[STORED DATA]
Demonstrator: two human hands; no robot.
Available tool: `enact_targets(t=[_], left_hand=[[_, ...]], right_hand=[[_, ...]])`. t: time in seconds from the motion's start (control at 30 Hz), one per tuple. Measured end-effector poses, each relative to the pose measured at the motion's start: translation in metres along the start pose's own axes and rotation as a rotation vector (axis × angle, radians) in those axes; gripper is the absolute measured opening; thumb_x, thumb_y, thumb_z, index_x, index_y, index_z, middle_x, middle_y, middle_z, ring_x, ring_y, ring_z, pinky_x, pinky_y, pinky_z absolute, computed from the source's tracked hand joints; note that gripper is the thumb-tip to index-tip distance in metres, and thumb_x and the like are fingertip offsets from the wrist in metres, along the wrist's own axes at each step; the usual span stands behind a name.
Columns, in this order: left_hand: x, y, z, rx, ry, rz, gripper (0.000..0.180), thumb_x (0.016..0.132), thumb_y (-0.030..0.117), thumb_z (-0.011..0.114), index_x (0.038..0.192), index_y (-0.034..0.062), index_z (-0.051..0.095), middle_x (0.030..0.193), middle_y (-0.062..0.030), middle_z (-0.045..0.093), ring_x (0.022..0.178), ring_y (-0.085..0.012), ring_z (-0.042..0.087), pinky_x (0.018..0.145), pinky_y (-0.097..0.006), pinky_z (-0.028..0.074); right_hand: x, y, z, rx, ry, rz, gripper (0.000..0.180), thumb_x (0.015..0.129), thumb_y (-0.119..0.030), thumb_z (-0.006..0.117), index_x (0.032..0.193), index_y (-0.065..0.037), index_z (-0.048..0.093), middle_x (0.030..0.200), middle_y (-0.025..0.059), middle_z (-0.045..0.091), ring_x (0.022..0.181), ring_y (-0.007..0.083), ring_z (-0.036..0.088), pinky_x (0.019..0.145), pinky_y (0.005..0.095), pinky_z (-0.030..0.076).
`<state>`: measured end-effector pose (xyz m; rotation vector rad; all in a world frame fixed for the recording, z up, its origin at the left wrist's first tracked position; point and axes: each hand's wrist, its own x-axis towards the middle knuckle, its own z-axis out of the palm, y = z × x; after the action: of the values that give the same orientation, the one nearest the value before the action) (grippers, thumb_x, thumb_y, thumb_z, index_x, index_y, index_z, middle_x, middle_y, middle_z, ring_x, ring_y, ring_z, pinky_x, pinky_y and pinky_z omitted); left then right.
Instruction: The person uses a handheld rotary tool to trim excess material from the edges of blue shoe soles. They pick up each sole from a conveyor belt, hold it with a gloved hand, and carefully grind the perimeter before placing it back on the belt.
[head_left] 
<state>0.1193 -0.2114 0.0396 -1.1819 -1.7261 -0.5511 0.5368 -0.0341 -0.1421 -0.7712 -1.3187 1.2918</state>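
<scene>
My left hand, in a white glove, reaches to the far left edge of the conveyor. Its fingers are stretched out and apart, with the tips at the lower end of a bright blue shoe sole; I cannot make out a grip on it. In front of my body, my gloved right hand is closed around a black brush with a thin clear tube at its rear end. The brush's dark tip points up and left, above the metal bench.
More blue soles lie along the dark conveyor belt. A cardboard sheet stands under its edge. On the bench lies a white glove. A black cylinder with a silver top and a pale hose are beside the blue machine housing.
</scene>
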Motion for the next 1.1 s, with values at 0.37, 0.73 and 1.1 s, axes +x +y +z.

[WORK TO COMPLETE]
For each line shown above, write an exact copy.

[ANSWER TO THIS PROBLEM]
Demonstrator: two human hands; no robot.
Available tool: `enact_targets(t=[_], left_hand=[[_, ...]], right_hand=[[_, ...]])`. t: time in seconds from the motion's start (control at 30 Hz), one per tuple. Measured end-effector poses, each relative to the pose measured at the motion's start: translation in metres along the start pose's own axes and rotation as a rotation vector (axis × angle, radians) in those axes; gripper is the absolute measured opening; thumb_x, thumb_y, thumb_z, index_x, index_y, index_z, middle_x, middle_y, middle_z, ring_x, ring_y, ring_z, pinky_x, pinky_y, pinky_z absolute, computed from the source's tracked hand joints; note that gripper is the thumb-tip to index-tip distance in metres, and thumb_x and the like are fingertip offsets from the wrist in metres, along the wrist's own axes at each step; the usual span stands behind a name.
Columns, in this order: left_hand: x, y, z, rx, ry, rz, gripper (0.000..0.180), thumb_x (0.016..0.132), thumb_y (-0.030..0.117), thumb_z (-0.011..0.114), index_x (0.038..0.192), index_y (-0.034..0.062), index_z (-0.051..0.095), middle_x (0.030..0.193), middle_y (-0.062..0.030), middle_z (-0.045..0.093), ring_x (0.022..0.178), ring_y (-0.085..0.012), ring_z (-0.042..0.087), pinky_x (0.018..0.145), pinky_y (-0.097..0.006), pinky_z (-0.028..0.074); right_hand: x, y, z, rx, ry, rz, gripper (0.000..0.180), thumb_x (0.015..0.129), thumb_y (-0.119..0.030), thumb_z (-0.006..0.117), index_x (0.032..0.193), index_y (-0.065..0.037), index_z (-0.048..0.093), middle_x (0.030..0.200), middle_y (-0.025..0.059), middle_z (-0.045..0.091), ring_x (0.022..0.181), ring_y (-0.007..0.083), ring_z (-0.036..0.088), pinky_x (0.019..0.145), pinky_y (0.005..0.095), pinky_z (-0.030..0.076).
`<state>`: measured end-effector pose (xyz m; rotation vector rad; all in a world frame fixed for the recording, z up, its origin at the left wrist's first tracked position; point and axes: each hand's wrist, its own x-axis towards the middle knuckle, its own z-axis out of the palm, y = z × x; after the action: of the values that give the same orientation, the one nearest the value before the action) (grippers, thumb_x, thumb_y, thumb_z, index_x, index_y, index_z, middle_x, middle_y, middle_z, ring_x, ring_y, ring_z, pinky_x, pinky_y and pinky_z omitted); left then right.
Instruction: The person uses a handheld rotary tool to trim excess material from the edges of blue shoe soles. They pick up each sole from a conveyor belt, hold it with a gloved hand, and carefully grind the perimeter before placing it back on the belt.
[head_left] 
<state>0.1193 -0.2114 0.0396 -1.1819 -1.7261 -0.5511 0.5368 -0.0341 -0.1421 -0.7712 -1.3187 1.2918</state>
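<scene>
My left hand, in a white glove, reaches to the far left edge of the conveyor. Its fingers are stretched out and apart, with the tips at the lower end of a bright blue shoe sole; I cannot make out a grip on it. In front of my body, my gloved right hand is closed around a black brush with a thin clear tube at its rear end. The brush's dark tip points up and left, above the metal bench.
More blue soles lie along the dark conveyor belt. A cardboard sheet stands under its edge. On the bench lies a white glove. A black cylinder with a silver top and a pale hose are beside the blue machine housing.
</scene>
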Motion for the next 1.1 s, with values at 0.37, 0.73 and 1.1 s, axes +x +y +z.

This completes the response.